### Your instructions
Give again, word for word, each line below starting at the one that contains "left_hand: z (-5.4" and ending at the one that contains "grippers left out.".

============

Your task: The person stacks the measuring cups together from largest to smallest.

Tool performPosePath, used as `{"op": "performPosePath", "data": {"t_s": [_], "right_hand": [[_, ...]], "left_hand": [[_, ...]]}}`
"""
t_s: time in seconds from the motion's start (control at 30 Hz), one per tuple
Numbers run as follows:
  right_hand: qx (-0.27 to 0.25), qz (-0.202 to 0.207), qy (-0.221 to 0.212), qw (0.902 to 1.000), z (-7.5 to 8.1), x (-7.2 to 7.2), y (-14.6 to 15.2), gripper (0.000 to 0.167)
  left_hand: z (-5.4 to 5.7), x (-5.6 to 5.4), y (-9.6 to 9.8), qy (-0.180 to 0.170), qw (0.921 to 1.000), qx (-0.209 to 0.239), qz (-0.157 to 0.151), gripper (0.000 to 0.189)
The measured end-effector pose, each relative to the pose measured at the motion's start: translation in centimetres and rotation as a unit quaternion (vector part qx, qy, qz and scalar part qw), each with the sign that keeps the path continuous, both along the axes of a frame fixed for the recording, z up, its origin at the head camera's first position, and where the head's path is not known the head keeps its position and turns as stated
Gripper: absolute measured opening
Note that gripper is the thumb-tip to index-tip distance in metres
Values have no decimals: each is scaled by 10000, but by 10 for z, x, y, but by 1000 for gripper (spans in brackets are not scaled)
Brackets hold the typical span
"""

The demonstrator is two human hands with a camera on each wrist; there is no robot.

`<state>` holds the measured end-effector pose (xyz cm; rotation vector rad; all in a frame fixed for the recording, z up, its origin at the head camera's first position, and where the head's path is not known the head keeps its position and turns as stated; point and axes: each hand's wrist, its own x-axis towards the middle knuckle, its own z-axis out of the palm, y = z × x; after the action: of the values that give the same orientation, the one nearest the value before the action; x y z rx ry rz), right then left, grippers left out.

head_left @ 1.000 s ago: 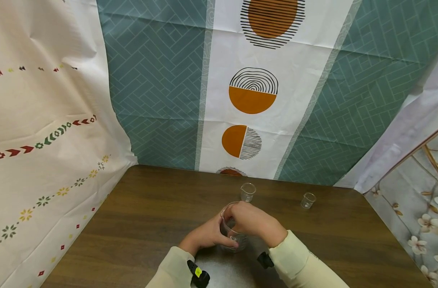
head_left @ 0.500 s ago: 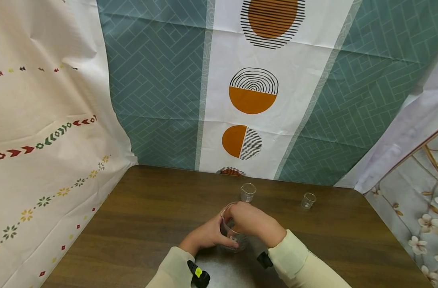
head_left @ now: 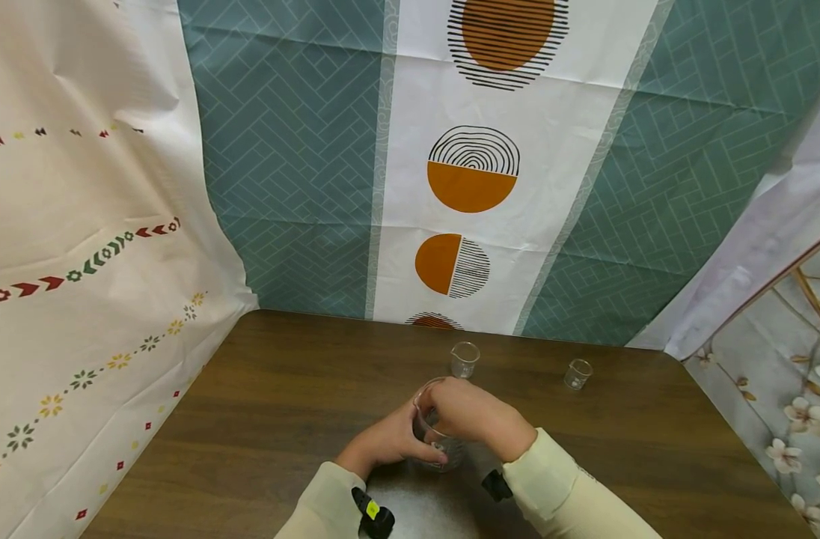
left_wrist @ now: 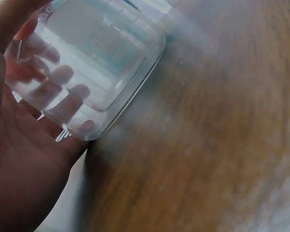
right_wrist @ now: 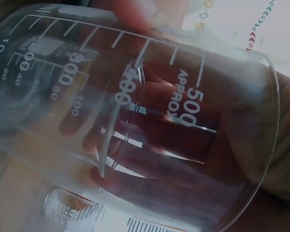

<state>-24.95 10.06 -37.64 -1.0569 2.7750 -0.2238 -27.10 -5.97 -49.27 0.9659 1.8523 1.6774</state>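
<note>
In the head view, a large clear glass beaker [head_left: 448, 454] is close in front of the body. My left hand [head_left: 386, 436] grips it around the outside, thumb on the near side. Through the glass in the left wrist view, several of its fingers [left_wrist: 63, 104] show. My right hand [head_left: 476, 413] comes over the rim from the right, its fingers inside the mouth. A smaller beaker [right_wrist: 76, 92], marked to 100, sits within the large one, marked to 500. The right fingers [right_wrist: 157, 137] hold it near its rim, partly blurred by the glass.
Two small empty glass beakers stand farther back on the brown wooden table [head_left: 282, 389]: one beaker [head_left: 464, 361] just behind the hands, another beaker [head_left: 577, 376] to the right. Patterned cloths hang behind the table, with a cream cloth [head_left: 100, 314] along its left side.
The head view has shifted very slightly. Both hands and the beakers keep the same places.
</note>
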Motion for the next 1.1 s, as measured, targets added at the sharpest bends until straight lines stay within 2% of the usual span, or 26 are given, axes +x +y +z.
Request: {"op": "performPosePath", "data": {"t_s": [0.37, 0.63, 1.1], "right_hand": [[103, -26, 50, 9999, -1, -2, 0, 14], [167, -27, -9, 9999, 0, -2, 0, 13], [579, -58, -147, 9982, 4, -3, -2, 25]], "left_hand": [[1, 0, -1, -125, 9998, 112, -114, 103], [-1, -1, -1, -95, 9999, 23, -95, 102], [-3, -3, -1, -152, 9996, -224, -96, 99]]}}
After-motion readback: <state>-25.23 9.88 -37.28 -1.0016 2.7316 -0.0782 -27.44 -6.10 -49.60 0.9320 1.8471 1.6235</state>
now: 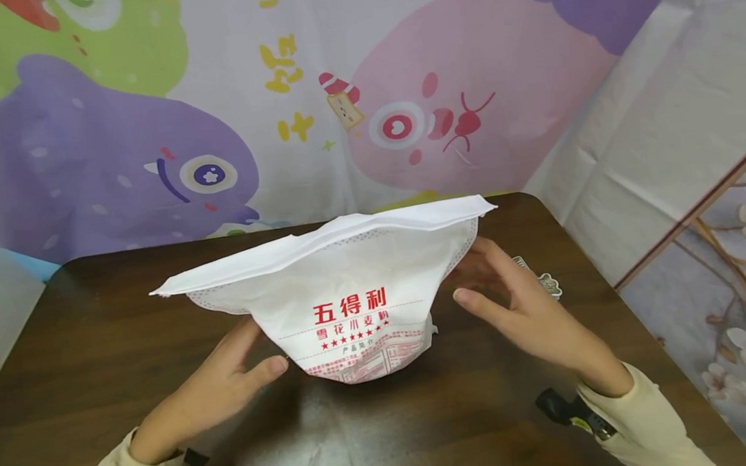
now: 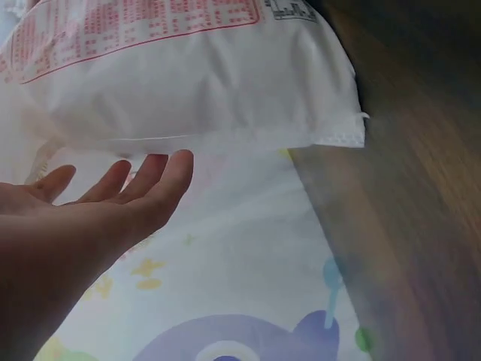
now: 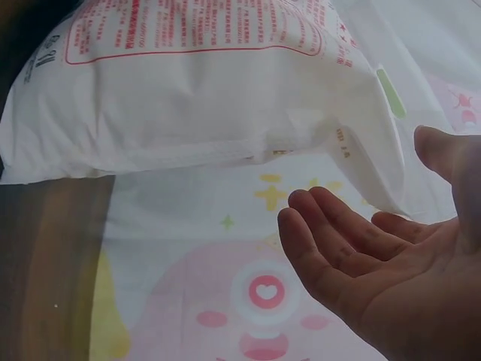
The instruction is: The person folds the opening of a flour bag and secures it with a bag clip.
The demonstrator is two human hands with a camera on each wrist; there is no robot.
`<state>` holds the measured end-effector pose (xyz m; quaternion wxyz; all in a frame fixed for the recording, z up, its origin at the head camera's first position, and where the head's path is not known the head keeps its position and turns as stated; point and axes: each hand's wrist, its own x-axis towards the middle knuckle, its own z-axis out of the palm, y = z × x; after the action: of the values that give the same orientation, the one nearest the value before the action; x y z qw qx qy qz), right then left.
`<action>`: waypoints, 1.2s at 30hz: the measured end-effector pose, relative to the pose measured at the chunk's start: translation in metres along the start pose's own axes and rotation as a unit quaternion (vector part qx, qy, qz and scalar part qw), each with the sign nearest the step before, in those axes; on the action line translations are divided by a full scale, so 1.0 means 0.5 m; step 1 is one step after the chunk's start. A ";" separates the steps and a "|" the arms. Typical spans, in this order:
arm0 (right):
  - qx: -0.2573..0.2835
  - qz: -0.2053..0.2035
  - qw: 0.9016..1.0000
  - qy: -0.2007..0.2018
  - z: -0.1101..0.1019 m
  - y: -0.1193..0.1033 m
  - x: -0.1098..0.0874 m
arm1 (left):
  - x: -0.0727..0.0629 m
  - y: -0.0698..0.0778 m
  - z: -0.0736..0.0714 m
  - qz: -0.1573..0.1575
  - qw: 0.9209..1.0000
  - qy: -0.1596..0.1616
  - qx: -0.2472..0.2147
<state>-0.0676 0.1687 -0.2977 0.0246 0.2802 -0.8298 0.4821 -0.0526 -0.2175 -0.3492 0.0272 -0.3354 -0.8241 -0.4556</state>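
Observation:
A white flour bag (image 1: 350,282) with red lettering stands upright mid-table, its wide folded top edge spreading left and right. On its left side is my left hand (image 1: 214,379), thumb out and fingers partly hidden behind the bag. In the left wrist view the loosely bent fingers of this hand (image 2: 113,199) come close to the bag (image 2: 210,90). My right hand (image 1: 517,303) is at the other side, some fingers behind the bag's edge. The right wrist view shows that hand (image 3: 376,263) palm up with fingers apart, beside the bag (image 3: 203,105).
The dark wooden table (image 1: 105,338) carries a small flat item with a pale scalloped edge (image 1: 550,285) behind my right hand. A cartoon-printed cloth (image 1: 297,174) hangs along the back, and a floral panel (image 1: 721,303) borders the right side.

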 end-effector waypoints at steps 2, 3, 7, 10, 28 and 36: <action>0.001 0.002 1.000 0.005 -0.003 -0.002 0.000 | -0.001 0.001 -0.003 0.002 1.000 0.007 -0.008; 0.003 0.001 1.000 0.006 -0.004 -0.002 0.000 | -0.001 0.001 -0.004 0.000 1.000 0.009 -0.013; 0.003 -0.002 1.000 0.015 -0.006 -0.003 0.001 | 0.001 0.001 -0.007 -0.007 0.999 0.017 -0.039; 0.002 -0.006 1.000 0.021 -0.006 -0.003 0.004 | 0.005 0.003 -0.014 -0.018 0.998 0.031 -0.045; 0.049 -0.028 0.998 0.027 0.013 -0.001 0.020 | 0.025 0.000 -0.039 0.003 0.985 0.105 -0.138; 0.056 -0.024 0.997 0.041 0.014 -0.009 0.022 | 0.032 0.015 -0.040 0.021 0.976 0.152 -0.152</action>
<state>-0.0731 0.1563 -0.2945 0.0548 0.2812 -0.7928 0.5380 -0.0658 -0.2217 -0.3263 0.1100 -0.2796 -0.7244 -0.6204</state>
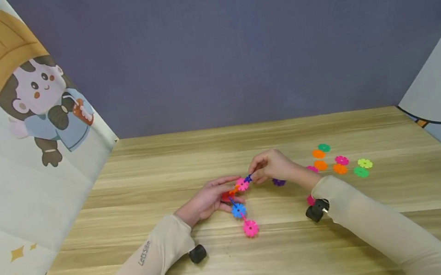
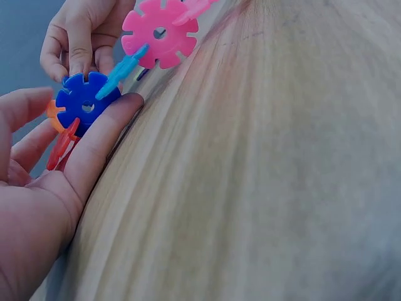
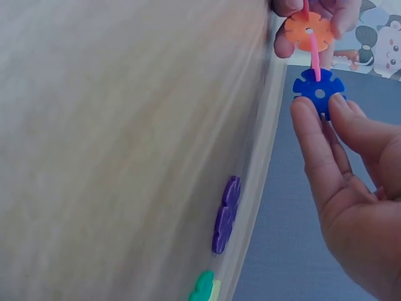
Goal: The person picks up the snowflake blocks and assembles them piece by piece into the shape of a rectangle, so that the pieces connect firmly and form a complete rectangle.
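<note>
Several notched, flower-shaped plastic discs are slotted edge to edge into a chain. My left hand (image 1: 211, 198) holds the chain around its red disc (image 1: 227, 196), fingers partly hiding it. An orange disc (image 3: 309, 31) and a pink disc (image 1: 242, 184) lead on towards the right hand. At that end, my right hand (image 1: 275, 165) pinches a dark blue disc (image 3: 319, 93) between thumb and fingertips, and the pink disc sits in its slot. From the left hand another branch runs towards the front, with a light blue disc (image 1: 238, 210) and a pink end disc (image 1: 250, 228).
Loose discs lie right of the hands on the wooden table (image 1: 145, 268): a purple disc (image 1: 279, 182) by the right hand, then orange discs (image 1: 339, 168), green discs (image 1: 361, 172), a yellow-green disc (image 1: 365, 163) and pink discs (image 1: 341, 160). A dark panel (image 1: 234, 47) stands behind.
</note>
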Tool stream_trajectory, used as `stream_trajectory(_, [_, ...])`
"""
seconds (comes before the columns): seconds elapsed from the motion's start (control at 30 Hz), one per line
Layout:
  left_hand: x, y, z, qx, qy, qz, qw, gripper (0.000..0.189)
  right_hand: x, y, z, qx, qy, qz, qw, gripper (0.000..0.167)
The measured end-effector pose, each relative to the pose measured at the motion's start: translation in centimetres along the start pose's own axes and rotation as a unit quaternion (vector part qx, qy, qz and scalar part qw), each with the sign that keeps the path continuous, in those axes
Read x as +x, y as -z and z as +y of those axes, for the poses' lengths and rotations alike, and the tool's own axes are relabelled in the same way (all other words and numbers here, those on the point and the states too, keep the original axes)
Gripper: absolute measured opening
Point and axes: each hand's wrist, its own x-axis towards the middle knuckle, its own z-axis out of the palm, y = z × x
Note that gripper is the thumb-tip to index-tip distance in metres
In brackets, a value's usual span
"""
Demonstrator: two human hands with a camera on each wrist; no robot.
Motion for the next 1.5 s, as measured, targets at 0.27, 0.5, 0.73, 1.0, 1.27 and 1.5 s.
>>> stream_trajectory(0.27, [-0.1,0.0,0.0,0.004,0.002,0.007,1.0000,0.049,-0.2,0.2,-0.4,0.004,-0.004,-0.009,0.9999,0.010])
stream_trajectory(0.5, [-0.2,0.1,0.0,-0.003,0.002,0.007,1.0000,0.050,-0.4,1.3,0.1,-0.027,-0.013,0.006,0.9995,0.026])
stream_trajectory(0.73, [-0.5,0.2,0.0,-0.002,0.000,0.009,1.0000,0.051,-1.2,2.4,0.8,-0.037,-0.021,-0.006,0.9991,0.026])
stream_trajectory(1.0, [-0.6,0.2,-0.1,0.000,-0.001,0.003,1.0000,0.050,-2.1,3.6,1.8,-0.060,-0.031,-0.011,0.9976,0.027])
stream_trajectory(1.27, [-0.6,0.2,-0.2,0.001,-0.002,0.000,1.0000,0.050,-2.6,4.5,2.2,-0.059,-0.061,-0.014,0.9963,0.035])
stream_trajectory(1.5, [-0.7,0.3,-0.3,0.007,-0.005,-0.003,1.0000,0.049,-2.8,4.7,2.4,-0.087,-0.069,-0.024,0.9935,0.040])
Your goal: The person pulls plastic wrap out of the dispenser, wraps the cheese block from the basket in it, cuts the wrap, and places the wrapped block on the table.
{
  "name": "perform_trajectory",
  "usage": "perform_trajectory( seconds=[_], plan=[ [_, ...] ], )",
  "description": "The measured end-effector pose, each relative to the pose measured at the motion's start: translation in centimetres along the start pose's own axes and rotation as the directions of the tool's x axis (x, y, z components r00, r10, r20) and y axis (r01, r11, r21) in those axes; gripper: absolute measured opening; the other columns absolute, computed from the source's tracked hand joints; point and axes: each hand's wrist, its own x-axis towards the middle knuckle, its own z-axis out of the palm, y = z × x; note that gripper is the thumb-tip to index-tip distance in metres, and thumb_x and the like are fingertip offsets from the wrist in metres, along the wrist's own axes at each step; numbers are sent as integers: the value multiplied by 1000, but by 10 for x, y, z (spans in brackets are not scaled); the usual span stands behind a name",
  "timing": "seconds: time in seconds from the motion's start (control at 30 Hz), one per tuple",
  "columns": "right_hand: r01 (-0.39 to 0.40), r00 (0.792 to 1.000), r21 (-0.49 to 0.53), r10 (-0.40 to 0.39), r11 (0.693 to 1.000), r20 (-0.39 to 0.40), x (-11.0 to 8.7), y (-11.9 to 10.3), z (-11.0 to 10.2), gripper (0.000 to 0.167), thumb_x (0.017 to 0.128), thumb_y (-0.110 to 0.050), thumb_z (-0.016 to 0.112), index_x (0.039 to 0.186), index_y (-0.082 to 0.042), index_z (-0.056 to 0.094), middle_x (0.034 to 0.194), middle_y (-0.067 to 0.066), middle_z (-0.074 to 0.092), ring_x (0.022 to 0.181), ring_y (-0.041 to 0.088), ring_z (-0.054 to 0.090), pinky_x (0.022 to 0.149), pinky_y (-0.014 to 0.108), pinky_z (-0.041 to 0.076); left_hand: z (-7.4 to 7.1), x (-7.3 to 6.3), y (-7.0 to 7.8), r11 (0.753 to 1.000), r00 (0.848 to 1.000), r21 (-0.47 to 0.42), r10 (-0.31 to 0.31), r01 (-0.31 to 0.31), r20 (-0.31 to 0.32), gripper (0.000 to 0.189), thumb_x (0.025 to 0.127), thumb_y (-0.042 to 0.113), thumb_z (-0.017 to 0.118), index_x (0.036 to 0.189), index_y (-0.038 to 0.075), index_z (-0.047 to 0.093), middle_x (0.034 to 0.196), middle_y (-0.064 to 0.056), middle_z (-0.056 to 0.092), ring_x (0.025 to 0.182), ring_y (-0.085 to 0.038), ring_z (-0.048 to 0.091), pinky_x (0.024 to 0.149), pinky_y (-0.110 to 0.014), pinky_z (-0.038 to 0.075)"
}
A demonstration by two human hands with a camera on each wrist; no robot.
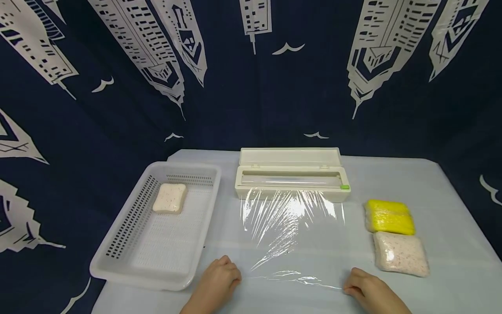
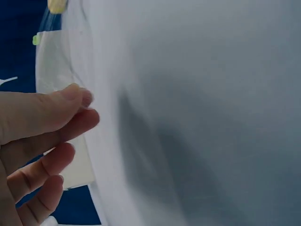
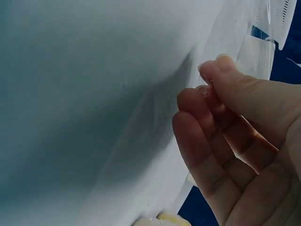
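A sheet of clear plastic wrap (image 1: 292, 244) stretches toward me from a cream wrap dispenser (image 1: 290, 194) whose lid stands up. My left hand (image 1: 219, 279) pinches the wrap's near left corner between thumb and forefinger. At the near right corner my right hand (image 1: 370, 288) pinches the wrap the same way, its other fingers (image 3: 190, 141) loosely curled. The sheet spans between both hands, above the pale tabletop. In the white basket (image 1: 211, 209) at left lies a pale, speckled, bread-slice-shaped block (image 1: 170, 198), with no film visible on it.
To the right of the wrap, a yellow block (image 1: 390, 218) in shiny film touches a pale speckled block (image 1: 401, 254), also in film. A green tab (image 1: 344, 187) sits at the dispenser's right end. Behind the table hangs a dark blue cloth (image 1: 255, 117) with white building prints.
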Motion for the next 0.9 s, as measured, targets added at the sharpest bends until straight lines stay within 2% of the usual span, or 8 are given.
perform_trajectory(
  seconds=[0.23, 0.5, 0.6, 0.73, 0.9],
  plan=[
    [-55, 998, -76, 52, 996, -37, 0, -4, 6, 14, 75, -9, 80, 75, -19, 70, 77, -20, 51, 67, -10, 42, 58, 20, 48, 8, 1, 3, 995, 994, -20, -95, 96, 54, 11, 72, 13, 83, 73, 17, 73, 77, 9, 69, 73, -5, 50, 63, -18, 41],
    [34, 987, -122, -52, 992, -149, -2, -1, 13, 15, 70, -9, 83, 74, -16, 70, 76, -19, 52, 67, -11, 41, 55, 18, 46, 13, -1, 3, 992, 992, -46, -116, 118, 48, 14, 72, 13, 84, 77, 15, 71, 80, 9, 66, 75, -7, 50, 64, -19, 43],
    [61, 979, -132, -85, 989, -183, -2, 0, 15, 18, 67, -6, 85, 74, -15, 71, 76, -18, 52, 67, -11, 42, 55, 17, 46, 11, -2, 4, 991, 992, -52, -121, 123, 47, 15, 74, 14, 83, 81, 14, 71, 81, 7, 67, 75, -8, 52, 65, -20, 44],
    [91, 972, -131, -117, 987, -205, -2, 1, 17, 21, 63, -2, 85, 73, -14, 71, 76, -17, 52, 67, -10, 43, 54, 16, 44, 7, -1, 5, 992, 993, -41, -121, 121, 13, 17, 76, 12, 82, 86, 12, 69, 83, 4, 68, 75, -9, 52, 67, -21, 47],
    [113, 961, -133, -142, 985, -237, -2, 2, 19, 24, 59, 0, 86, 72, -14, 71, 75, -16, 52, 66, -10, 42, 56, 10, 40, -13, 5, 10, 985, 986, -81, -155, 151, -56, 20, 78, 9, 80, 94, 9, 69, 88, 2, 69, 79, -11, 56, 72, -23, 51]
  ],
)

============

### Result of the task
  left_hand: z (-5.4 to 5.7), x (-5.6 to 5.4), y (-9.6 to 9.8), qy (-0.180 to 0.170), qw (0.921 to 1.000), qx (-0.209 to 0.239), qz (-0.157 to 0.151), gripper (0.000 to 0.189)
The measured end-effector pose, each relative to the pose measured at the motion's start: translation in centimetres and rotation as a unit quaternion (vector part qx, qy, qz and scalar part qw), each with the sign that keeps the path continuous, both along the axes of a frame fixed for the recording, z up, its origin at the head camera's first position, and where the head's path is not known the head keeps its position and turns as stated
Gripper: absolute measured opening
Note that gripper is the thumb-tip to index-tip distance in metres
Values have no decimals: each is scaled by 10000, but by 10 for z, x, y, but by 1000 for gripper (spans in brackets are not scaled)
Brackets hold the typical span
"""

The demonstrator is two human hands with a camera on each wrist; there is no robot.

`<state>` holds the measured end-effector pose (xyz cm; rotation vector rad; all in a frame fixed for the recording, z up, its origin at the head camera's first position, and where the head's path is not known the head keeps its position and turns as stated; point and axes: each hand's wrist, its own x-axis towards the middle knuckle, its own z-axis out of the palm, y = z × x; after the action: of the values that give the same orientation, the one nearest the value before the action; x y z rx ry rz), right then left, grippers left out.

The answer given is complete as it stands.